135  SDN Analytics & OpenFlow

In 60 Seconds

OpenFlow statistics collection queries five counter types: flow (packet/byte counts per rule), port (RX/TX per interface), table (active entries, lookups, matches), queue (queue depth, drops), and meter (rate limiting enforcement). Poll every 5-10 seconds for real-time monitoring or 30-60 seconds for baseline establishment. Rolling-window baselines (24-hour windows with 2-sigma thresholds) enable anomaly detection with <1% false positive rate for stable IoT networks.

135.1 Learning Objectives

By the end of this chapter, you will be able to:

  • Collect OpenFlow Statistics: Query flow, port, table, queue, and meter statistics from switches using standardized OpenFlow messages
  • Configure Polling Intervals: Justify polling interval selections that balance detection speed against controller overhead
  • Construct Analytics Workflows: Build three-step monitoring pipelines (collection, detection, response) for IoT environments
  • Establish Baselines: Calculate rolling-window baselines and statistical thresholds for anomaly detection
  • Scale Analytics Systems: Design sampling and tiered polling strategies for large network deployments exceeding 500 switches

Software-Defined Networking (SDN) separates the brain of a network (the control plane) from the muscles (the data plane). Think of a traffic management center: instead of each traffic light making its own decisions, a central system monitors all intersections and coordinates them for optimal flow. SDN brings this same centralized intelligence to IoT networks.

135.2 Prerequisites

Before diving into this chapter, you should be familiar with:

Pitfall: Polling Statistics Too Frequently and Overloading the Controller

The Mistake: Setting aggressive polling intervals (every 1-5 seconds) across all switches and all flow tables to achieve “real-time” visibility, which overwhelms the controller CPU and causes delayed responses to actual network events.

Why It Happens: Teams equate faster polling with better security and visibility. They don’t calculate the actual message load: polling 100 switches every 5 seconds with 1000 flows each generates 20,000 statistics messages per second. The controller becomes a bottleneck, ironically reducing its ability to respond quickly to genuine threats.

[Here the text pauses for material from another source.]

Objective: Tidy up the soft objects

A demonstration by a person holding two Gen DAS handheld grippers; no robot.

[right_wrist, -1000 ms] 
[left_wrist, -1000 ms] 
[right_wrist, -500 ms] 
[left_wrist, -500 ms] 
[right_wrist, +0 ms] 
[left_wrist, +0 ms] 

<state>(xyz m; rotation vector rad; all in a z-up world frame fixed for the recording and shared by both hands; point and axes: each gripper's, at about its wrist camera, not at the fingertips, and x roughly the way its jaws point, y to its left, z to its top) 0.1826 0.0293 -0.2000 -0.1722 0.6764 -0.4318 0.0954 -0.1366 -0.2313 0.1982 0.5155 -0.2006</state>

The Fix: Use tiered polling intervals based on criticality: 10-15 seconds for port statistics, 15-30 seconds for flow statistics, 30-60 seconds for table statistics. For large networks (more than 500 switches), implement sampling where you poll 10-20% of switches each interval on a rotating basis. Use event-driven collection (PACKET_IN triggers) for suspicious flows rather than constant polling. Monitor controller CPU and message queue depth as key health metrics. If you need sub-second visibility for specific flows, install those flows with counters and poll only those entries, not the entire flow table.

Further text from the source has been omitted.